## WHAT NEEDS TO BE DONE
Beginning at the top of the listing, repeat each line exactly until the line with "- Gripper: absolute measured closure" has been repeated too.

## COLLECTED MATERIAL
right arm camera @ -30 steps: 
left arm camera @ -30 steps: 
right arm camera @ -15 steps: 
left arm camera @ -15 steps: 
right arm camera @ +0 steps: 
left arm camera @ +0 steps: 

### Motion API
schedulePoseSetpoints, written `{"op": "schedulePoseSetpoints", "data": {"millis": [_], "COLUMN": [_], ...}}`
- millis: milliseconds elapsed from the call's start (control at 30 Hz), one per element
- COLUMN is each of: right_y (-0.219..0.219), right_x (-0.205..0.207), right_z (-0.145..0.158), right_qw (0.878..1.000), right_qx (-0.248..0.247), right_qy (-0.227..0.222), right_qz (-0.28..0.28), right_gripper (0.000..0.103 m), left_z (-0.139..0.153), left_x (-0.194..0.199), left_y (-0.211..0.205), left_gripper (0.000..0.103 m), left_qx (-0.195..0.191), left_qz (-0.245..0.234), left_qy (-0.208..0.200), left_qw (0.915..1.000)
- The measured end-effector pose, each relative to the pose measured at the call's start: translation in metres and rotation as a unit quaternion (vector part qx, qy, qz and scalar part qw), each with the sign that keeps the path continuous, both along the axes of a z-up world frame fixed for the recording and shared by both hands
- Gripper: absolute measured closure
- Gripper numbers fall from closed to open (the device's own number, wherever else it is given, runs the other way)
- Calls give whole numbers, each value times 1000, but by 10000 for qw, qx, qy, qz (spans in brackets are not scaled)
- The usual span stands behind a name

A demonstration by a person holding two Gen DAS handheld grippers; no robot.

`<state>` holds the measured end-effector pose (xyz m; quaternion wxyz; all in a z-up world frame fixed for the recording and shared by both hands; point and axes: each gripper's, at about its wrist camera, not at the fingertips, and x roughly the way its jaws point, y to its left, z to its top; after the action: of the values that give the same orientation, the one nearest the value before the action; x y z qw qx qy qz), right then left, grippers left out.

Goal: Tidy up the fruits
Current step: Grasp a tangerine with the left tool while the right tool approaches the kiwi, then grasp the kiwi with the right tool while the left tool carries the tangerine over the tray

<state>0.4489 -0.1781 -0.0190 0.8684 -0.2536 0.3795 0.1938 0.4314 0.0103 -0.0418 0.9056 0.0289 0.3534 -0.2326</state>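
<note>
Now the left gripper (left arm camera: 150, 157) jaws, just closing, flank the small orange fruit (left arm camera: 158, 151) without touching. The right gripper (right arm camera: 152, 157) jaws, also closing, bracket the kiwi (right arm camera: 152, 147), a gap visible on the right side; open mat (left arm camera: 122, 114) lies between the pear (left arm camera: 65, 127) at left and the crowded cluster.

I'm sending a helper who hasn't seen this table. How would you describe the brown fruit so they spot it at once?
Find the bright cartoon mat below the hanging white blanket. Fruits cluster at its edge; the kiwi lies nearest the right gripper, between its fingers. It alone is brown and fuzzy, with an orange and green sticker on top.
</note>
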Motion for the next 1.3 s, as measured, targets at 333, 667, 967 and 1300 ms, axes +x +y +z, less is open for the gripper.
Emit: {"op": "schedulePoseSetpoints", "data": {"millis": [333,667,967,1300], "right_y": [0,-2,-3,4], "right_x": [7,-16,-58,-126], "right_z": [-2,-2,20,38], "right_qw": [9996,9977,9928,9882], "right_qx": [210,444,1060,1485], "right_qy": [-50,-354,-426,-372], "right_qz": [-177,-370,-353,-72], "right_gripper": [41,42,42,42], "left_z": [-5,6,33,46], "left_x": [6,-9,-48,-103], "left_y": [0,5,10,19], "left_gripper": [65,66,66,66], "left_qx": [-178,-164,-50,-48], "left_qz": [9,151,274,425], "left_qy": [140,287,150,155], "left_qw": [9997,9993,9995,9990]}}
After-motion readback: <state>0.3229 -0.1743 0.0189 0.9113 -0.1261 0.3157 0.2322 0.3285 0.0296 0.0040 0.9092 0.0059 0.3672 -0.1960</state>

## EXPECTED ANSWER
right arm camera @ -30 steps: 
left arm camera @ -30 steps: 
right arm camera @ -15 steps: 
left arm camera @ -15 steps: 
right arm camera @ +0 steps: 
left arm camera @ +0 steps: 

### Motion API
schedulePoseSetpoints, written `{"op": "schedulePoseSetpoints", "data": {"millis": [_], "COLUMN": [_], ...}}`
- millis: milliseconds elapsed from the call's start (control at 30 Hz), one per element
- COLUMN is each of: right_y (-0.219..0.219), right_x (-0.205..0.207), right_z (-0.145..0.158), right_qw (0.878..1.000), right_qx (-0.248..0.247), right_qy (-0.227..0.222), right_qz (-0.28..0.28), right_gripper (0.000..0.103 m), left_z (-0.139..0.153), left_x (-0.194..0.199), left_y (-0.211..0.205), left_gripper (0.000..0.103 m), left_qx (-0.195..0.191), left_qz (-0.245..0.234), left_qy (-0.208..0.200), left_qw (0.915..1.000)
- The measured end-effector pose, each relative to the pose measured at the call's start: translation in metres and rotation as a unit quaternion (vector part qx, qy, qz and scalar part qw), each with the sign that keeps the path continuous, both along the axes of a z-up world frame fixed for the recording and shared by both hands
- Gripper: absolute measured closure

The exercise calls for nothing more.